Work item
Could you restate the data below word for word, without its pictures?

::::::::

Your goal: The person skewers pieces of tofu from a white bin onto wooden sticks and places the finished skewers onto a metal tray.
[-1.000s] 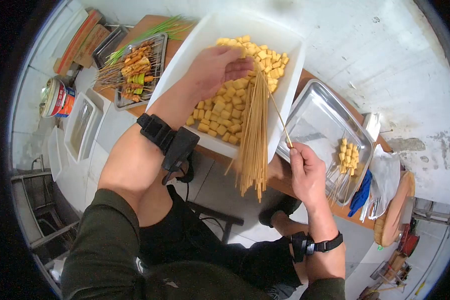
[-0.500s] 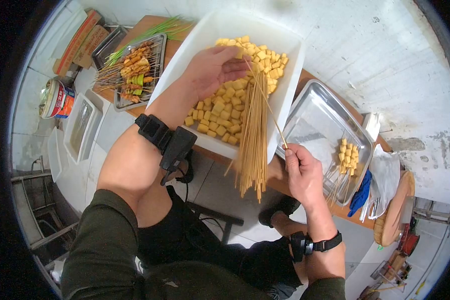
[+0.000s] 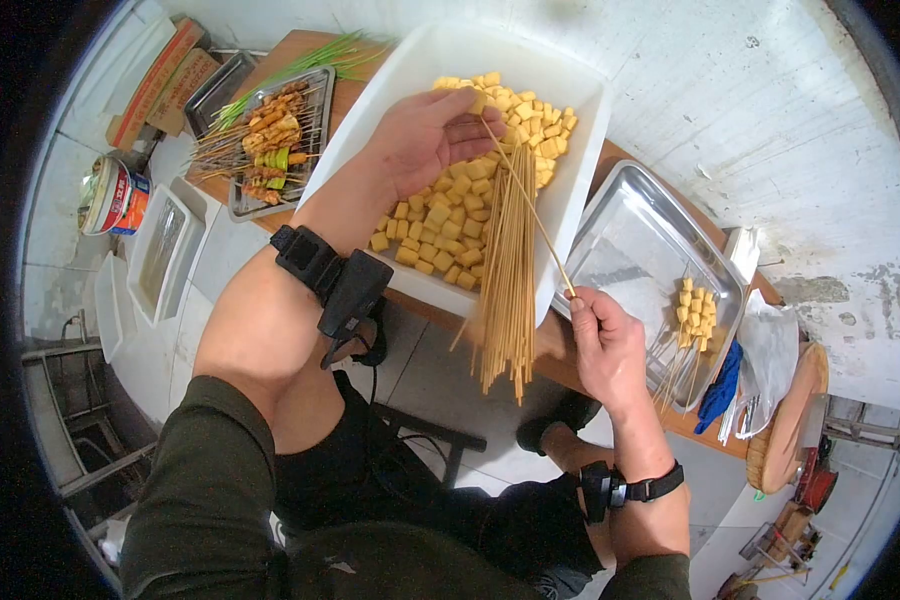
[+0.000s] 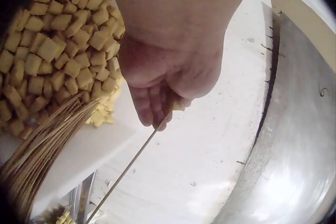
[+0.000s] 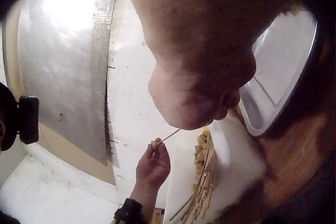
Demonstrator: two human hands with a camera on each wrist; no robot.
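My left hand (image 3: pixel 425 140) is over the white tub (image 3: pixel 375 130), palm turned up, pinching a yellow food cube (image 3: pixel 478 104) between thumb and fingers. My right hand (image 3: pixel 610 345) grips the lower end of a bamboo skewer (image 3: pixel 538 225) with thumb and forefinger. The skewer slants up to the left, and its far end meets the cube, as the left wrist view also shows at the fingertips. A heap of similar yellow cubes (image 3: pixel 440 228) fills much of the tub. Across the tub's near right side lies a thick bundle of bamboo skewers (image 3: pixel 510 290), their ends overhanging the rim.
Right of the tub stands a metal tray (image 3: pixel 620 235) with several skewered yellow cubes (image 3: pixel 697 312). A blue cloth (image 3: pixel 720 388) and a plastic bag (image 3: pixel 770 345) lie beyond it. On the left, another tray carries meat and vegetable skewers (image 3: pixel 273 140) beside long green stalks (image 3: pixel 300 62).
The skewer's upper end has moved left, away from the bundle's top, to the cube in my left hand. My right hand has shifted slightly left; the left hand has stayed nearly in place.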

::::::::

Answer area
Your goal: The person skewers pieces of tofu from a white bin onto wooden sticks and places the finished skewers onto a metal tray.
[-1.000s] 
[-0.500s] 
[+0.000s] 
[+0.000s] 
[+0.000s] 
Demonstrator: two human hands with a camera on each wrist; no robot.
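My left hand (image 3: pixel 425 140) is over the white tub (image 3: pixel 375 130), palm turned up, pinching a yellow food cube (image 3: pixel 478 104) between thumb and fingers. My right hand (image 3: pixel 610 345) grips the lower end of a bamboo skewer (image 3: pixel 538 225) with thumb and forefinger. The skewer slants up to the left, and its far end meets the cube, as the left wrist view also shows at the fingertips. A heap of similar yellow cubes (image 3: pixel 440 228) fills much of the tub. Across the tub's near right side lies a thick bundle of bamboo skewers (image 3: pixel 510 290), their ends overhanging the rim.
Right of the tub stands a metal tray (image 3: pixel 620 235) with several skewered yellow cubes (image 3: pixel 697 312). A blue cloth (image 3: pixel 720 388) and a plastic bag (image 3: pixel 770 345) lie beyond it. On the left, another tray carries meat and vegetable skewers (image 3: pixel 273 140) beside long green stalks (image 3: pixel 300 62).
The skewer's upper end has moved left, away from the bundle's top, to the cube in my left hand. My right hand has shifted slightly left; the left hand has stayed nearly in place.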

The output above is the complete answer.